*** Block opens ***

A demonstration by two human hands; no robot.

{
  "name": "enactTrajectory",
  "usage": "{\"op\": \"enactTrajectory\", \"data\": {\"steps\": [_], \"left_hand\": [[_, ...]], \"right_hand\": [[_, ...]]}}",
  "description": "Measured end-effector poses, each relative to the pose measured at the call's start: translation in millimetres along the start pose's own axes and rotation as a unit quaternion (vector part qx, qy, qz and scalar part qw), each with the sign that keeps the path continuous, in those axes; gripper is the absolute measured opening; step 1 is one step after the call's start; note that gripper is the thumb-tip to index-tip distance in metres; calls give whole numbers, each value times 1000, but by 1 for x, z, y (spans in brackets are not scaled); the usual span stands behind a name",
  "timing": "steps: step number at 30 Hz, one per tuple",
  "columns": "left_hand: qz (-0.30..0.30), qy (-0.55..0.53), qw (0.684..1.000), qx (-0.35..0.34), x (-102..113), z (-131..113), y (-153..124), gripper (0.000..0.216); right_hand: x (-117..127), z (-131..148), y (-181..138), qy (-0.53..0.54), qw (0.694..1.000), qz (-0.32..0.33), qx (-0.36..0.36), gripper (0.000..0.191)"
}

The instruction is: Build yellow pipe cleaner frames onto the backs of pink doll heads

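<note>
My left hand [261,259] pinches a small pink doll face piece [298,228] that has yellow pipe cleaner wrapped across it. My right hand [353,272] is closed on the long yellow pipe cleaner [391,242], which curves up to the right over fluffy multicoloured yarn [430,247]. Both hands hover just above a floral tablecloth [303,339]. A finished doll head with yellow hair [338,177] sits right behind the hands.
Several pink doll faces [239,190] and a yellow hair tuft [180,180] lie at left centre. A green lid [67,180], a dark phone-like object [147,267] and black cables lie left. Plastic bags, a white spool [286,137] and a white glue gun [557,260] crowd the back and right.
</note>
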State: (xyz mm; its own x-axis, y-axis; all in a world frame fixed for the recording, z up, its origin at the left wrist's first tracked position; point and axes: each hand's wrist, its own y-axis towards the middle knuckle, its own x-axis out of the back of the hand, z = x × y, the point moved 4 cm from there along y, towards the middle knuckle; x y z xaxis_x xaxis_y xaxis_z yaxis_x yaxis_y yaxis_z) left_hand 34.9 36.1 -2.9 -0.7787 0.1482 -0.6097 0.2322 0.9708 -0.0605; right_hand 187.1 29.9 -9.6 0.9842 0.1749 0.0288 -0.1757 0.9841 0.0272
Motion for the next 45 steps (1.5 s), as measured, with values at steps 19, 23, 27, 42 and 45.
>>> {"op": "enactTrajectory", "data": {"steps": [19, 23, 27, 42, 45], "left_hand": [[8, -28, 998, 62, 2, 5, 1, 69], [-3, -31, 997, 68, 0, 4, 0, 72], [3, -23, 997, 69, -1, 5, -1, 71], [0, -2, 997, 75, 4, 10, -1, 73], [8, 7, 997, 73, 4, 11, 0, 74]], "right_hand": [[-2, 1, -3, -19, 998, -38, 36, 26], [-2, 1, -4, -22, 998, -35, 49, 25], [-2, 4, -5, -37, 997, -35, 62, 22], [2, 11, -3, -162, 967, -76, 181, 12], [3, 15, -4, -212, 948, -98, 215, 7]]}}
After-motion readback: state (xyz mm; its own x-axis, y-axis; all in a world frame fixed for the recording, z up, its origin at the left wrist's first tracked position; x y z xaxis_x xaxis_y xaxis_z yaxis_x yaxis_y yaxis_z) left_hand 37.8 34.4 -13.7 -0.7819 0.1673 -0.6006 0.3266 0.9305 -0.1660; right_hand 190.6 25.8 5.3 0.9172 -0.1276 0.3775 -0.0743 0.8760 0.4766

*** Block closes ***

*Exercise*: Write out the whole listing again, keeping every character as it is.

*Result of the exercise*:
A demonstration by two human hands; no robot.

{
  "name": "enactTrajectory",
  "usage": "{\"op\": \"enactTrajectory\", \"data\": {\"steps\": [_], \"left_hand\": [[_, ...]], \"right_hand\": [[_, ...]]}}",
  "description": "Measured end-effector poses, each relative to the pose measured at the call's start: translation in millimetres along the start pose's own axes and rotation as a unit quaternion (vector part qx, qy, qz and scalar part qw), each with the sign that keeps the path continuous, in those axes; gripper is the absolute measured opening; step 1 is one step after the call's start; note that gripper is the thumb-tip to index-tip distance in metres; calls give whole numbers, each value times 1000, but by 1 for x, z, y (spans in brackets are not scaled); the usual span stands behind a name",
  "timing": "steps: step number at 30 Hz, one per tuple",
  "columns": "left_hand: qz (-0.30..0.30), qy (-0.55..0.53), qw (0.684..1.000), qx (-0.35..0.34), x (-102..113), z (-131..113), y (-153..124), gripper (0.000..0.216); right_hand: x (-117..127), z (-131..148), y (-181..138), qy (-0.53..0.54), qw (0.694..1.000), qz (-0.32..0.33), qx (-0.36..0.36), gripper (0.000..0.191)"
}

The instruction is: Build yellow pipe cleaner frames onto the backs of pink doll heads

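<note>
My left hand [261,259] pinches a small pink doll face piece [298,228] that has yellow pipe cleaner wrapped across it. My right hand [353,272] is closed on the long yellow pipe cleaner [391,242], which curves up to the right over fluffy multicoloured yarn [430,247]. Both hands hover just above a floral tablecloth [303,339]. A finished doll head with yellow hair [338,177] sits right behind the hands.
Several pink doll faces [239,190] and a yellow hair tuft [180,180] lie at left centre. A green lid [67,180], a dark phone-like object [147,267] and black cables lie left. Plastic bags, a white spool [286,137] and a white glue gun [557,260] crowd the back and right.
</note>
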State: (xyz mm; its own x-axis, y-axis; all in a world frame fixed for the recording, z up, its origin at the left wrist's first tracked position; point and axes: each hand's wrist, its own y-axis towards the middle knuckle, its own x-axis out of the back of the hand, z = x × y, the point moved 4 cm from there along y, towards the middle knuckle; x y z xaxis_x xaxis_y xaxis_z yaxis_x yaxis_y yaxis_z) left_hand 34.9 36.1 -2.9 -0.7787 0.1482 -0.6097 0.2322 0.9708 -0.0605; right_hand 187.1 29.9 -9.6 0.9842 0.1749 0.0288 -0.1757 0.9841 0.0272
Motion for the next 45 steps (1.5 s), as measured, with values at steps 19, 23, 27, 42 and 45.
>>> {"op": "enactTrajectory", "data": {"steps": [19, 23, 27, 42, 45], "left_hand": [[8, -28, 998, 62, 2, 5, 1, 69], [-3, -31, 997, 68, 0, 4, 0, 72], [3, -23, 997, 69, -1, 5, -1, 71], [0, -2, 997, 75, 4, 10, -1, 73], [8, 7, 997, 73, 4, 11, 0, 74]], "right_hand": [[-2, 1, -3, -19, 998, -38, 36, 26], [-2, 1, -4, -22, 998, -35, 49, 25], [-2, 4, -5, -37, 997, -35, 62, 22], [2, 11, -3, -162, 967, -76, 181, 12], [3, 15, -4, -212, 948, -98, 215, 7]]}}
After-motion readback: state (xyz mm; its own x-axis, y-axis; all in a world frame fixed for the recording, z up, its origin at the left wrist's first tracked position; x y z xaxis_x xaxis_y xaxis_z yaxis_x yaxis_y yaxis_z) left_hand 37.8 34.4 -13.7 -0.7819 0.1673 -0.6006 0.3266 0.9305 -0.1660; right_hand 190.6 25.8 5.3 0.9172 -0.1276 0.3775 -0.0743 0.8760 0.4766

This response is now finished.